Kaseya Community

Software Mgmt and OS Patches

  • Wondering if anyone has been able to use the SM module to provide OS patches. Is it better than the Patch Management module?

  • We have used both of the modules in our environment and here are some of the differences that we have identified.

    Patch Management allows a better control of the patch content as it is split by severity and product level while Software Management splits everything by Critical or Recommended.  Reporting from Software Management is a bit complex and not as defined as PM.  

    SM allows for override profiles by product/ vendor etc  and supports 3rd party patching.

    We started using PM, switched to SM for 3rd party and then went back to PM because the reporting was not allowing us to collect the data that we wanted to collect and provide to our team.  All of the modules have their key points and they do not all interact the same way and some functions are available while others only exist in on or the other.

  • We're using SM, partly to be able to offer 3rd party application patching but also because PM increadably flakey when it came to patching WIndows 10 / Server 2016. It has proved generally reliable and the automatic retry of failed patches is a definite plus.

    It definitely has some irritating limitations: the lack of post-patch reboot options ('Reboot at xx:xx if not rebooted' is particularly useful for workstations), the lack of a wake up option prior to patching, no LAN cache...

    I have to agree with mikey: the reporting is woeful. In particular, the fact that report can only show "Machines with outstanding patches" rather than "Number of outstanding patches per machine" - including those with zero missing patches - is especially frustrating. Customers like to see all their machines listed in a report, not just those with missing patches. The ability to separate out rejected/denied patches from those simply missing would also be useful; yes, they are still vulnerabilities but these are patches being excluded for a reason.

  • What are you guys using for a reporting solution to present your patch statuses to customers?

  • We have come to the conclusion that you can use some data from the Info center, not rely on the "dashboards" that you cannot control (SaaS) the filters for.  We collect data daily from some of the patch applied/ vulnerabilities and build our own trend report.  

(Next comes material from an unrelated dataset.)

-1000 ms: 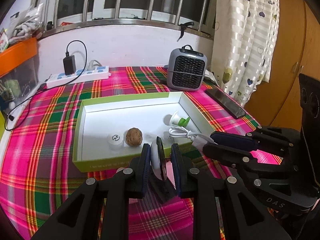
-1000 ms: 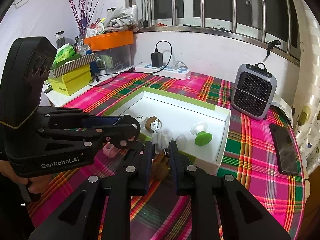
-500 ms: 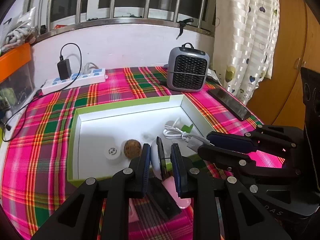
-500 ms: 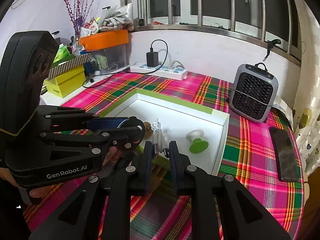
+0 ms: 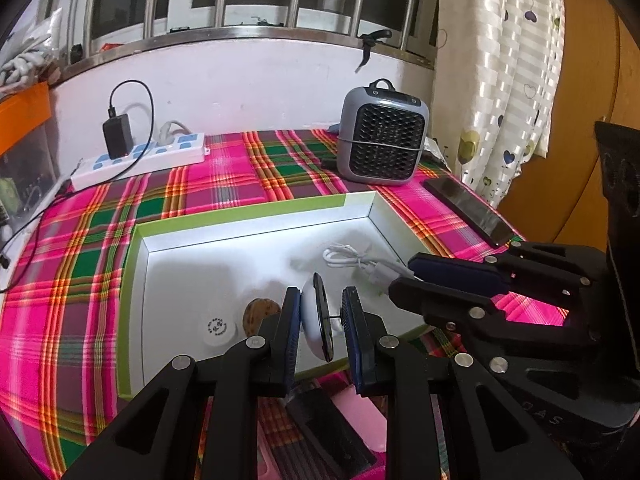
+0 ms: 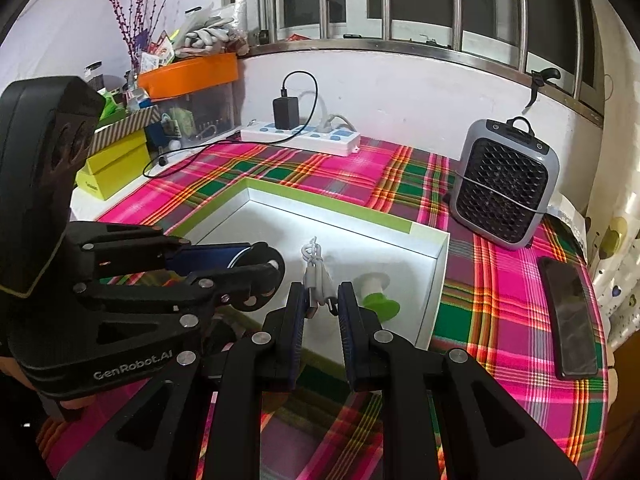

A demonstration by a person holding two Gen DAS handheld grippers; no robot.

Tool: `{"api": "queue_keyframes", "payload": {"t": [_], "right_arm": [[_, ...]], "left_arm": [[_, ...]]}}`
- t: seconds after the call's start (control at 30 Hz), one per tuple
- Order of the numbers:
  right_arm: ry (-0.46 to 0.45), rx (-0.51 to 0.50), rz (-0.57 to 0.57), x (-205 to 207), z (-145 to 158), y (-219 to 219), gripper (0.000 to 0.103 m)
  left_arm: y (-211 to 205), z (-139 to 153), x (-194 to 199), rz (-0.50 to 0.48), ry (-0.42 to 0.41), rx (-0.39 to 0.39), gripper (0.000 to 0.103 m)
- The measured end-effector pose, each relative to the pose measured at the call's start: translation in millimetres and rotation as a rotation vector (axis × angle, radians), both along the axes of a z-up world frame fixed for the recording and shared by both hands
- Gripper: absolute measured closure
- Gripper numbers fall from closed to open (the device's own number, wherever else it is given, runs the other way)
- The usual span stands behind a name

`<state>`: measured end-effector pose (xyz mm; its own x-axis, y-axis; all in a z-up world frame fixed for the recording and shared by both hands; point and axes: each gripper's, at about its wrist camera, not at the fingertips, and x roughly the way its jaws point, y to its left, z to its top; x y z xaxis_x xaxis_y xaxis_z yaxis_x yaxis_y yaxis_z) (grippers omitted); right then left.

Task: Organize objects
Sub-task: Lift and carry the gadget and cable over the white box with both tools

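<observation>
Your left tool [image 6: 256,276] carries the only clear writing, "GenRobot.AI" in white on its black body; your right tool [image 5: 404,276] shows "DAS" on its underside, and the print on the white cap [image 5: 216,326] in the box is too small to read. Since a second ago both tools have travelled from the near rim to over the inside of the green-edged white box [image 5: 256,220], and the walnut [image 5: 260,312] now sits just beside the left tool's fingers. Both tools point forward and down, side by side. The left one is clamped on a round white-and-black disc [image 5: 316,316], held on edge over the box floor. The right one is closed tight on the plug end of a coiled white cable [image 6: 316,276], which hangs over the box near the green suction cup [image 6: 378,300]. The counter [image 6: 340,176] wears a pink-and-green plaid cloth.
</observation>
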<state>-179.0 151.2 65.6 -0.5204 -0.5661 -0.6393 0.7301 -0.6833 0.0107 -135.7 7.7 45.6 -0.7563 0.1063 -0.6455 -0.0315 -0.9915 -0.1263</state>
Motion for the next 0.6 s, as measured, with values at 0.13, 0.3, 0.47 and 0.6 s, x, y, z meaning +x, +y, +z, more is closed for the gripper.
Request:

    It is very surprising that there is not such function in the reporting module and that you are unable to filter out non approved / excluded patch data from the reports effectively (SM) so you always have to account for what is approved / pending / recommended etc.

  • Hi Guys,

    On Automation Exchange Sidney has created a report specifically for software Management and is quite extensive and useful.

    We were struggling as well with this and had reached out to our rep, who in turn, scheduled some time to create it.

  • Well, let me picht in, we don't trust Software Management at all. But, I have to say our last serious testing of this module was a year ago. At that time bandwith usage to our internal VSA was ridiculous. And you need some 100 GB of disk space on your VSA to store all downloads. If you're on SaaS that's no issue.

    We've had a ticket open about Software Management for a year now, also a bad sign. The last update on this is 11 months ago, so... I don't believe this is a serious option for us.

    We currently run Patch Management on some 6000 machines from our VSA without too much issues. Indeed it's an older product, but with some care and attention it does the job. When we ran Software Management to patch our own 30+  servers this already killed our VSA access over 15 minutes or so. That's simply not acceptable to us. We have a solid 100 Mbit line, with gigabyte speeds internally and still downloading saturated our LAN. Distributing access wasn't possible for all machines without having to create a few hundred policies and having to balance those manually. Not great by all means.

    Just looked at one of our test machines running 3rd party updates, but all actions show Deploying Error, with incompatible architecture and language of just simply 'Software not supported on this machine'. And I know installing that software is no problem if I do it manually. So, guess what, we're not using this.

    Since then work has been done on better distributing the load, but that only addresses part of the issue. Waiting for Kaseya to come out with something more solid....

    Oops, typos, typos...
    [edited by: OudjesEric at 1:25 AM (GMT -7) on May 22, 2019]
  • Thanks to everyone that commented. This will help us going forward.